After checking the listing below, say how many of its lines contain the string "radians". Only the number is needed.

━━━━━━━━━━━━━━━━━━━━━━━━━━━━━━

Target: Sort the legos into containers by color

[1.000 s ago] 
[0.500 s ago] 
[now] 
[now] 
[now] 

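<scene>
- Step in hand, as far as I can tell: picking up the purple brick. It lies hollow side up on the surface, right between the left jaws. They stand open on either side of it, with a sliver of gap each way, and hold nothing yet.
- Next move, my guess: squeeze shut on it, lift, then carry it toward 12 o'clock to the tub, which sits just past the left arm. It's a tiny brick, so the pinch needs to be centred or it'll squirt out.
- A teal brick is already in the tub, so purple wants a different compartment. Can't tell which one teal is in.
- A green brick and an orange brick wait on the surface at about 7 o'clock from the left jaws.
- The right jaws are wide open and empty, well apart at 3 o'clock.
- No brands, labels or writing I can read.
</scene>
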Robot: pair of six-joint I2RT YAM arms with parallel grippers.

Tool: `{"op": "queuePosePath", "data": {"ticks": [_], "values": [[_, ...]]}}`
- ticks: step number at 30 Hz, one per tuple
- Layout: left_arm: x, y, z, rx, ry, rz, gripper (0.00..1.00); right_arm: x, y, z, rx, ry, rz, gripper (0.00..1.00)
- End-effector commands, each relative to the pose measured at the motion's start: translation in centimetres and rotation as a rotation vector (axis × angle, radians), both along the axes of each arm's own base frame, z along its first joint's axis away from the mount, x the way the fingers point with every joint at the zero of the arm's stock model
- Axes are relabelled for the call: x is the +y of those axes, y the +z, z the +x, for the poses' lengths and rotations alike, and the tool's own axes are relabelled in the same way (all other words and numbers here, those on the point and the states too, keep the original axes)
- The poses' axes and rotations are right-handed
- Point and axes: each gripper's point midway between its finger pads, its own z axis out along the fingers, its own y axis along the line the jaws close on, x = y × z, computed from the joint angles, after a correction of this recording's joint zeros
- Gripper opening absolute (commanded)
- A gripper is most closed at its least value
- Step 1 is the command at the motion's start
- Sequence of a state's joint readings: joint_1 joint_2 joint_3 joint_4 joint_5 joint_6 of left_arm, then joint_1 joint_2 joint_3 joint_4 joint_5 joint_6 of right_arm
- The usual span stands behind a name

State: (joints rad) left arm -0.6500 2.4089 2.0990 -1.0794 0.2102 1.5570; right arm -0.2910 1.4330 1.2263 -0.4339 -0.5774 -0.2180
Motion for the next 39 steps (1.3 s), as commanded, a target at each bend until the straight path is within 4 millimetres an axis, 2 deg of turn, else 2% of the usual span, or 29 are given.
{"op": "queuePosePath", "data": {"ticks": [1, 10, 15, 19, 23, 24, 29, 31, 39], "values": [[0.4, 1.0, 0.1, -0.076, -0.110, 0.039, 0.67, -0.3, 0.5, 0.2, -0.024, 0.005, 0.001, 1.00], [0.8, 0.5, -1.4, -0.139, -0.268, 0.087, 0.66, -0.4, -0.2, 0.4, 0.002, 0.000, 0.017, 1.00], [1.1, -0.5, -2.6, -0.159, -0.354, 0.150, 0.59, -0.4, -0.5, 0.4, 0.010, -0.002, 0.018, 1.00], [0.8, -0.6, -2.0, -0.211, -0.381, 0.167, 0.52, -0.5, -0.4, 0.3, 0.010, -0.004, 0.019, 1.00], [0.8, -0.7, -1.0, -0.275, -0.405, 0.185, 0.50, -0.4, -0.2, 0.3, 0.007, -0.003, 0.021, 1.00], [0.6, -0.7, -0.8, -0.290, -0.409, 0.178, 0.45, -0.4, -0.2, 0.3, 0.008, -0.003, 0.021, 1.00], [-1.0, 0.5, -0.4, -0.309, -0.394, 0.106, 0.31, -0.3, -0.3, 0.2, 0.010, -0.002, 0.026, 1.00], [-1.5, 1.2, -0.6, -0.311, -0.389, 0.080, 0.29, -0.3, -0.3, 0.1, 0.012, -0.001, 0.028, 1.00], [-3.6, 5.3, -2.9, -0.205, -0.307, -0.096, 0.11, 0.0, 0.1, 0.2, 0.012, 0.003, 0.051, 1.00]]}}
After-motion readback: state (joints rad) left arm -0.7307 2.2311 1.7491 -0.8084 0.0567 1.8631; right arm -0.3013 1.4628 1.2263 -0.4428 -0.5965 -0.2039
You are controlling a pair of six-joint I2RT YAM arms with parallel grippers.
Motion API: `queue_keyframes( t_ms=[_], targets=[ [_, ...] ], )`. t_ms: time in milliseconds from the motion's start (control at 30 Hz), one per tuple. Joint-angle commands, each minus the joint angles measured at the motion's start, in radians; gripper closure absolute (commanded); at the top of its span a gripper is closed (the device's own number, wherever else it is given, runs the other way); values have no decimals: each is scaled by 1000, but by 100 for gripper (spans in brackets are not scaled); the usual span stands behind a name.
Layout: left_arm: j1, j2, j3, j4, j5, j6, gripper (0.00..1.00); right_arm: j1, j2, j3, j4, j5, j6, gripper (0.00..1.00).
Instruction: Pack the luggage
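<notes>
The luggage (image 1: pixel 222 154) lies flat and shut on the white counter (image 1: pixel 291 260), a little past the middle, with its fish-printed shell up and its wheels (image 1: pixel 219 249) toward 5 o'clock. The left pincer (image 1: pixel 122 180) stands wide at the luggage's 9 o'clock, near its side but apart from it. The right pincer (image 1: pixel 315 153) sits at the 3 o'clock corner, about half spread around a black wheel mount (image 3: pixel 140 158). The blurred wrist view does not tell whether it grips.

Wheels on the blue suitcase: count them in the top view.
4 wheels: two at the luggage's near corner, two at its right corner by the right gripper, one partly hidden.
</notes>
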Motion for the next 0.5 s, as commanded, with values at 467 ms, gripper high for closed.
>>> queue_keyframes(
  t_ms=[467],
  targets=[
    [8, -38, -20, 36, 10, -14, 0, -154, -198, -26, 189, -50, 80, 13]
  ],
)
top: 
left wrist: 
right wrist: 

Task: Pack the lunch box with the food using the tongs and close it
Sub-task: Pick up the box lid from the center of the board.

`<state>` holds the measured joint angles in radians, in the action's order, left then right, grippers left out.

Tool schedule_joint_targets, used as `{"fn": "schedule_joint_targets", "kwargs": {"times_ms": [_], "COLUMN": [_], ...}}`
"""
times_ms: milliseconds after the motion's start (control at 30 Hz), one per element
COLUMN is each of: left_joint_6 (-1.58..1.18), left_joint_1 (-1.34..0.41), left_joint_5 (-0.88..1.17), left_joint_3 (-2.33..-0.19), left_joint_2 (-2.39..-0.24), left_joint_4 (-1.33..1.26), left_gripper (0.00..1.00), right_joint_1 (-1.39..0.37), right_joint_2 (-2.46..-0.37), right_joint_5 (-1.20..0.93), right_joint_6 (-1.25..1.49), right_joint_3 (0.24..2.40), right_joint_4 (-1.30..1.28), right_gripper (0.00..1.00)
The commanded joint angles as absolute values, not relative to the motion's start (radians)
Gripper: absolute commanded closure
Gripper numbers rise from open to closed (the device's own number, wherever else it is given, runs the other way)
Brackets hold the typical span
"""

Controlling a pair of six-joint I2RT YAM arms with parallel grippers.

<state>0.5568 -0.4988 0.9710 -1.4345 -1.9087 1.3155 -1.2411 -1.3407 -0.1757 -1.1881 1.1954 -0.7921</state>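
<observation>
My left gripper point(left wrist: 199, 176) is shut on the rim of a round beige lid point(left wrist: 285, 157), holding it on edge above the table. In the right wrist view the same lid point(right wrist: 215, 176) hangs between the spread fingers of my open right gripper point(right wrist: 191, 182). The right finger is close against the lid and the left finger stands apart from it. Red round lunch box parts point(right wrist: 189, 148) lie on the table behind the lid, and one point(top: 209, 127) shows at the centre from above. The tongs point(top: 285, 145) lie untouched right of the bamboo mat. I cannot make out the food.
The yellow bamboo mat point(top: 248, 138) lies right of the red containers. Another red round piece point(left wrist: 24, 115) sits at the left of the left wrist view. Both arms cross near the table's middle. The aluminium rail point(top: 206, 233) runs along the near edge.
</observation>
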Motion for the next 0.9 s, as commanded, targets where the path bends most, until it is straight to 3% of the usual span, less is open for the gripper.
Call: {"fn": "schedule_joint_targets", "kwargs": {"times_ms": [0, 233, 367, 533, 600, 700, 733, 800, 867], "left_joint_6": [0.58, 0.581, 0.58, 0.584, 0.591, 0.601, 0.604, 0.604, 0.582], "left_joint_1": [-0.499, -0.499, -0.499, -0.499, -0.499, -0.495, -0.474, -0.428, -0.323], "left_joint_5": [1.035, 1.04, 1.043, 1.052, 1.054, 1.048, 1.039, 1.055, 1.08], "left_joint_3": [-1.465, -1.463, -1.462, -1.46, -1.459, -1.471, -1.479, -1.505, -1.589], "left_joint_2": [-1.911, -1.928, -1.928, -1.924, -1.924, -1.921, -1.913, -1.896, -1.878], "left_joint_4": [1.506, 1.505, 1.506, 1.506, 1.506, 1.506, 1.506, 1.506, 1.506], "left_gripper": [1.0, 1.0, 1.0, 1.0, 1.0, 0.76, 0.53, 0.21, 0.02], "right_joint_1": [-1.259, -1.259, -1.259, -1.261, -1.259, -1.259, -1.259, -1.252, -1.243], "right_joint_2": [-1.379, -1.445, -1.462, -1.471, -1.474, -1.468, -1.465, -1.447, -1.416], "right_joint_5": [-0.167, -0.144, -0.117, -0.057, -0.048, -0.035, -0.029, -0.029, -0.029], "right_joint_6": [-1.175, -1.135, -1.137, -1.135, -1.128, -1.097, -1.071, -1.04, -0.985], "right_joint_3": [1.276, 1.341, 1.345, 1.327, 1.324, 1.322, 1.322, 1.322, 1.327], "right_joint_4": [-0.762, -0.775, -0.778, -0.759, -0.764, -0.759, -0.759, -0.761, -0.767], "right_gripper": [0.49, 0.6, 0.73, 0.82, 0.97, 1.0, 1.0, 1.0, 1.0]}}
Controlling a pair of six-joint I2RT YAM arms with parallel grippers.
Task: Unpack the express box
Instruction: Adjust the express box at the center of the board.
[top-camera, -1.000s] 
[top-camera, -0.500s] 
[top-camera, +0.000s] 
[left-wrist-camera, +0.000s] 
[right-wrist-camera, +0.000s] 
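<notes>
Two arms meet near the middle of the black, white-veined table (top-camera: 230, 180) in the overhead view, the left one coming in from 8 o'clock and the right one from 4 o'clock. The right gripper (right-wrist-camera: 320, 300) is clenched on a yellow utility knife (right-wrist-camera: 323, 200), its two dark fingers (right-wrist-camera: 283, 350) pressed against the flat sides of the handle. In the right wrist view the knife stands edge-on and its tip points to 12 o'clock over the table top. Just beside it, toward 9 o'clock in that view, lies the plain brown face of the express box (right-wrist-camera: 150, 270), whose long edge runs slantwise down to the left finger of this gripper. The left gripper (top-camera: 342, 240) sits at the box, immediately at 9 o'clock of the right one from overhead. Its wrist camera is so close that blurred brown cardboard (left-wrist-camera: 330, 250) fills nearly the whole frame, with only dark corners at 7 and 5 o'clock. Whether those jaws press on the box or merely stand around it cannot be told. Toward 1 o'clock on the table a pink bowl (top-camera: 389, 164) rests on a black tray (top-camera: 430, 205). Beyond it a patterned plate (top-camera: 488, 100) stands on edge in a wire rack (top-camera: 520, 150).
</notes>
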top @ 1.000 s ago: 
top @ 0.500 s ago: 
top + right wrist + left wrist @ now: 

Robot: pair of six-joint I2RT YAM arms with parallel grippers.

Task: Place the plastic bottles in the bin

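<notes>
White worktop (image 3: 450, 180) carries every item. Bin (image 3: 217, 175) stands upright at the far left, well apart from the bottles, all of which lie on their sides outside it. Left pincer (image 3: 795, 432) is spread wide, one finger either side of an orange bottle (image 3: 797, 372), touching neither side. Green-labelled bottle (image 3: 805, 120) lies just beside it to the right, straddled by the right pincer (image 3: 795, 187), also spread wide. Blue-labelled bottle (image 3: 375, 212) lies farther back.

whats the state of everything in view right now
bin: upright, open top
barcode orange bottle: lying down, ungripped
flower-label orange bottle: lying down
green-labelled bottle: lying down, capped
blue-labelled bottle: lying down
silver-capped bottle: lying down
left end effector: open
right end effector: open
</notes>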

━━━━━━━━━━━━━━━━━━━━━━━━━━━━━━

Reply to the exercise:
4